Items from a dataset:
____________
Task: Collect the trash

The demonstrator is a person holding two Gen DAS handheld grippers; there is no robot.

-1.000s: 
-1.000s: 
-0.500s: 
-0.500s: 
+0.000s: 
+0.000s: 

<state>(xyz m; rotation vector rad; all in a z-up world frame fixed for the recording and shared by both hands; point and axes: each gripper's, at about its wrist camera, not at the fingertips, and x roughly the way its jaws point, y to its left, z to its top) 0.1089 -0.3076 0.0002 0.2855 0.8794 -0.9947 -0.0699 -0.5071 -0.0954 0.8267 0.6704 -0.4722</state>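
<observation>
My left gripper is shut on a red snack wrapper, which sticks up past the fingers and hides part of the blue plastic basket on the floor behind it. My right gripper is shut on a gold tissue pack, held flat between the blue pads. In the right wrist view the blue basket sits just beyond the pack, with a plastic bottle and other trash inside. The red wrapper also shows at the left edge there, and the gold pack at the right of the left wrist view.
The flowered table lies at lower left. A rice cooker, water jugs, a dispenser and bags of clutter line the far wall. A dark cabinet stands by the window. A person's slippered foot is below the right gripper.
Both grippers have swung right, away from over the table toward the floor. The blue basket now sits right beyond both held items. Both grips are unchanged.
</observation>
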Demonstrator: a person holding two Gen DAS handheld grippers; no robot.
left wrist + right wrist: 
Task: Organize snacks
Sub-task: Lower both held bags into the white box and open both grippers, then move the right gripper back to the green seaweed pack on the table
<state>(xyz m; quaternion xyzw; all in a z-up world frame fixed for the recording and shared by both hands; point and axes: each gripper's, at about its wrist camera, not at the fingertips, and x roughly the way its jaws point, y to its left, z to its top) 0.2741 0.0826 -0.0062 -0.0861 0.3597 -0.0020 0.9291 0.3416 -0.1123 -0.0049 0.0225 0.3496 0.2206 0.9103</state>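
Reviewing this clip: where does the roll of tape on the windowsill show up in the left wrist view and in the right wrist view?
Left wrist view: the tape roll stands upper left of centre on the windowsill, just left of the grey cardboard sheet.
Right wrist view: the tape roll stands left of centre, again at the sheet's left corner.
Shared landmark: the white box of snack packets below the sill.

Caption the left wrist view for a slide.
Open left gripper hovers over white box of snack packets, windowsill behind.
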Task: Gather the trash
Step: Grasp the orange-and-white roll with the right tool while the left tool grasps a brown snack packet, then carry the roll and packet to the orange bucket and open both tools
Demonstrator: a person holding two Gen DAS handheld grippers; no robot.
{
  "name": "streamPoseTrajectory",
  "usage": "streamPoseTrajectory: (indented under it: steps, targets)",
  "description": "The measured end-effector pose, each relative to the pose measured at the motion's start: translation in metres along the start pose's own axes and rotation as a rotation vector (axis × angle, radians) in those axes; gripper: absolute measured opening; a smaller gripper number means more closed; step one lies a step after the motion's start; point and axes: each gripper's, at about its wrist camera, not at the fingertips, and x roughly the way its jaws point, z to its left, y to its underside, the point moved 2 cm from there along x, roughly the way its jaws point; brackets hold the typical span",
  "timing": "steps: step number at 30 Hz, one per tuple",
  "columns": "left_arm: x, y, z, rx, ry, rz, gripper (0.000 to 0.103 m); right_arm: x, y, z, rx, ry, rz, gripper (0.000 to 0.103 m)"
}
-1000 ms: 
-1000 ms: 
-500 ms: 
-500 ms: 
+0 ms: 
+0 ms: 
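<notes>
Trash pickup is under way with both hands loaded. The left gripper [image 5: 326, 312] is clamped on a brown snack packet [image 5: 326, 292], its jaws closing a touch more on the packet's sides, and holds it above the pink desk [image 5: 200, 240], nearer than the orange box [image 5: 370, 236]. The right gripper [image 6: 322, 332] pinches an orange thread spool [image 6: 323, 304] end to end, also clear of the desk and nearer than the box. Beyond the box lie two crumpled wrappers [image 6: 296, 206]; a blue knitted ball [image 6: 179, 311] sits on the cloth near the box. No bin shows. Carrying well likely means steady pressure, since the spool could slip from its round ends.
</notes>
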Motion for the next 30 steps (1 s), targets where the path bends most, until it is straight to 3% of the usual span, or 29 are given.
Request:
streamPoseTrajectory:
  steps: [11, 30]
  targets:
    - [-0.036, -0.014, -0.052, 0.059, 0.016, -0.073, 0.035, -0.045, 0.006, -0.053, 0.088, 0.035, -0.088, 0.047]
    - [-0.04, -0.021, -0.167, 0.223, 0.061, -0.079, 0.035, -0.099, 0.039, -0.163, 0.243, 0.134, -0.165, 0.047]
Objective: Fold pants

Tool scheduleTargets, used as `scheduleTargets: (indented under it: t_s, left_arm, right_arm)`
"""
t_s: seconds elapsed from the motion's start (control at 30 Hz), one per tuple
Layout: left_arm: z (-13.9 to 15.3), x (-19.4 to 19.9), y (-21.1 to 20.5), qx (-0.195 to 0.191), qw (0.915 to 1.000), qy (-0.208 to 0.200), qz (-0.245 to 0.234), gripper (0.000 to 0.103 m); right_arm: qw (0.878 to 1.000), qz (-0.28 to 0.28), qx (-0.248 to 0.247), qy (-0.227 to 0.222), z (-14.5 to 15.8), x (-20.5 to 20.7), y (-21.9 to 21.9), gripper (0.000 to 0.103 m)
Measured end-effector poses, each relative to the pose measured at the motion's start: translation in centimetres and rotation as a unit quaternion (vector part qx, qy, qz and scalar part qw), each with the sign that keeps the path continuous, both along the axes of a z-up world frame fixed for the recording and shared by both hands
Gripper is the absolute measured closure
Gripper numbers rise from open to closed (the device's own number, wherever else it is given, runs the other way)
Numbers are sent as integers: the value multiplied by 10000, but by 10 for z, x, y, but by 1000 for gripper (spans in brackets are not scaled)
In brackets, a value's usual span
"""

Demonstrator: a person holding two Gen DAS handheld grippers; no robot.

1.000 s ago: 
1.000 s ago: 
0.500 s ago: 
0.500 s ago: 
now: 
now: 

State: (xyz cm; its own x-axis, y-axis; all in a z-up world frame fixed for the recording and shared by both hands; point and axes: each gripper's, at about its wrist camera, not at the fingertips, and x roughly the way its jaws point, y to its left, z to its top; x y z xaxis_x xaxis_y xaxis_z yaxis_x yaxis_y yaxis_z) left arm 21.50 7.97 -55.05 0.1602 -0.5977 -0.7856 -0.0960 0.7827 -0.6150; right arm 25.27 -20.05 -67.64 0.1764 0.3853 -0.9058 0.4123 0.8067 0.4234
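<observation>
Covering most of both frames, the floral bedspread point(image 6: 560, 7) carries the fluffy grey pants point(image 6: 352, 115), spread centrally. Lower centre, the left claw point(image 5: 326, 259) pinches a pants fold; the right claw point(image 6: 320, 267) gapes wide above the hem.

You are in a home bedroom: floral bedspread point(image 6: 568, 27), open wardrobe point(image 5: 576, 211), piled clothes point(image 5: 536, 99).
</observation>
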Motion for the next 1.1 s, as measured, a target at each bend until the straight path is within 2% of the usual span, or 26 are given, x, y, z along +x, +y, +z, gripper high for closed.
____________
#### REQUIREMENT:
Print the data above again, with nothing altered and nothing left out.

#### SOLUTION FOR THIS TASK:
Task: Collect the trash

The demonstrator is a person holding two Gen DAS handheld grippers; there is no robot.

-1.000s: 
-1.000s: 
-0.500s: 
-0.500s: 
+0.000s: 
+0.000s: 

<state>(xyz m; rotation vector rad; all in a z-up world frame fixed for the recording and shared by both hands; point and axes: each gripper's, at about its wrist camera, not at the fingertips, and x roughly the way its jaws point, y to its left, z to its top) 0.1089 -0.3076 0.0002 0.2855 0.8794 -0.9947 -0.0699 -0.5071 -0.0954 0.8267 0.6704 -0.4722</state>
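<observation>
My left gripper is shut on a red snack wrapper, which sticks up past the fingers and hides part of the blue plastic basket on the floor behind it. My right gripper is shut on a gold tissue pack, held flat between the blue pads. In the right wrist view the blue basket sits just beyond the pack, with a plastic bottle and other trash inside. The red wrapper also shows at the left edge there, and the gold pack at the right of the left wrist view.
The flowered table lies at lower left. A rice cooker, water jugs, a dispenser and bags of clutter line the far wall. A dark cabinet stands by the window. A person's slippered foot is below the right gripper.
Both grippers have swung right, away from over the table toward the floor. The blue basket now sits right beyond both held items. Both grips are unchanged.
</observation>
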Demonstrator: a person holding two Gen DAS handheld grippers; no robot.
left wrist + right wrist: 
Task: Organize snacks
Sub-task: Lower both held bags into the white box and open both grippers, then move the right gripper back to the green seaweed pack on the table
<state>(xyz m; quaternion xyzw; all in a z-up world frame fixed for the recording and shared by both hands; point and axes: each gripper's, at about its wrist camera, not at the fingertips, and x roughly the way its jaws point, y to its left, z to its top) 0.2741 0.0826 -0.0062 -0.0861 0.3597 -0.0020 0.9291 0.3416 -0.1123 -0.0049 0.0225 0.3496 0.2206 0.9103</state>
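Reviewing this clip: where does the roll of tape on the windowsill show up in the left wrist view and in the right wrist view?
Left wrist view: the tape roll stands upper left of centre on the windowsill, just left of the grey cardboard sheet.
Right wrist view: the tape roll stands left of centre, again at the sheet's left corner.
Shared landmark: the white box of snack packets below the sill.

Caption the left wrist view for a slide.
Open left gripper hovers over white box of snack packets, windowsill behind.
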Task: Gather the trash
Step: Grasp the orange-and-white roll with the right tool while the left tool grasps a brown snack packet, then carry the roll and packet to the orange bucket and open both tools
Demonstrator: a person holding two Gen DAS handheld grippers; no robot.
{
  "name": "streamPoseTrajectory",
  "usage": "streamPoseTrajectory: (indented under it: steps, targets)",
  "description": "The measured end-effector pose, each relative to the pose measured at the motion's start: translation in metres along the start pose's own axes and rotation as a rotation vector (axis × angle, radians) in those axes; gripper: absolute measured opening; a smaller gripper number means more closed; step one lies a step after the motion's start; point and axes: each gripper's, at about its wrist camera, not at the fingertips, and x roughly the way its jaws point, z to its left, y to its underside, the point moved 2 cm from there along x, roughly the way its jaws point; brackets hold the typical span",
  "timing": "steps: step number at 30 Hz, one per tuple",
  "columns": "left_arm: x, y, z, rx, ry, rz, gripper (0.000 to 0.103 m); right_arm: x, y, z, rx, ry, rz, gripper (0.000 to 0.103 m)"
}
-1000 ms: 
-1000 ms: 
-500 ms: 
-500 ms: 
+0 ms: 
+0 ms: 
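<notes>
Trash pickup is under way with both hands loaded. The left gripper [image 5: 326, 312] is clamped on a brown snack packet [image 5: 326, 292], its jaws closing a touch more on the packet's sides, and holds it above the pink desk [image 5: 200, 240], nearer than the orange box [image 5: 370, 236]. The right gripper [image 6: 322, 332] pinches an orange thread spool [image 6: 323, 304] end to end, also clear of the desk and nearer than the box. Beyond the box lie two crumpled wrappers [image 6: 296, 206]; a blue knitted ball [image 6: 179, 311] sits on the cloth near the box. No bin shows. Carrying well likely means steady pressure, since the spool could slip from its round ends.
</notes>
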Motion for the next 30 steps (1 s), targets where the path bends most, until it is straight to 3% of the usual span, or 29 are given.
Request:
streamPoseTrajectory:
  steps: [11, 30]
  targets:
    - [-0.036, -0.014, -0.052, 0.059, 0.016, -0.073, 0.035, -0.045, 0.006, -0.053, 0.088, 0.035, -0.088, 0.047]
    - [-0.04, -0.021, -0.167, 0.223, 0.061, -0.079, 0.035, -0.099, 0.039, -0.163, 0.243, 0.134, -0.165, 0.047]
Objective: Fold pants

Tool scheduleTargets, used as `scheduleTargets: (indented under it: t_s, left_arm, right_arm)`
"""
t_s: seconds elapsed from the motion's start (control at 30 Hz), one per tuple
Layout: left_arm: z (-13.9 to 15.3), x (-19.4 to 19.9), y (-21.1 to 20.5), qx (-0.195 to 0.191), qw (0.915 to 1.000), qy (-0.208 to 0.200), qz (-0.245 to 0.234), gripper (0.000 to 0.103 m); right_arm: qw (0.878 to 1.000), qz (-0.28 to 0.28), qx (-0.248 to 0.247), qy (-0.227 to 0.222), z (-14.5 to 15.8), x (-20.5 to 20.7), y (-21.9 to 21.9), gripper (0.000 to 0.103 m)
Measured end-effector poses, each relative to the pose measured at the motion's start: translation in centimetres and rotation as a unit quaternion (vector part qx, qy, qz and scalar part qw), each with the sign that keeps the path continuous, both along the axes of a z-up world frame fixed for the recording and shared by both hands
Gripper is the absolute measured closure
Gripper numbers rise from open to closed (the device's own number, wherever else it is given, runs the other way)
Numbers are sent as integers: the value multiplied by 10000, but by 10 for z, x, y, but by 1000 for gripper (spans in brackets are not scaled)
In brackets, a value's usual span
"""

Demonstrator: a person holding two Gen DAS handheld grippers; no robot.

1.000 s ago: 
1.000 s ago: 
0.500 s ago: 
0.500 s ago: 
now: 
now: 

State: (xyz cm; its own x-axis, y-axis; all in a z-up world frame fixed for the recording and shared by both hands; point and axes: each gripper's, at about its wrist camera, not at the fingertips, and x roughly the way its jaws point, y to its left, z to its top; x y z xaxis_x xaxis_y xaxis_z yaxis_x yaxis_y yaxis_z) left arm 21.50 7.97 -55.05 0.1602 -0.5977 -0.7856 -0.0960 0.7827 -0.6150; right arm 25.27 -20.05 -67.64 0.1764 0.3853 -0.9058 0.4123 0.8067 0.4234
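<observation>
Covering most of both frames, the floral bedspread point(image 6: 560, 7) carries the fluffy grey pants point(image 6: 352, 115), spread centrally. Lower centre, the left claw point(image 5: 326, 259) pinches a pants fold; the right claw point(image 6: 320, 267) gapes wide above the hem.

You are in a home bedroom: floral bedspread point(image 6: 568, 27), open wardrobe point(image 5: 576, 211), piled clothes point(image 5: 536, 99).
</observation>
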Motion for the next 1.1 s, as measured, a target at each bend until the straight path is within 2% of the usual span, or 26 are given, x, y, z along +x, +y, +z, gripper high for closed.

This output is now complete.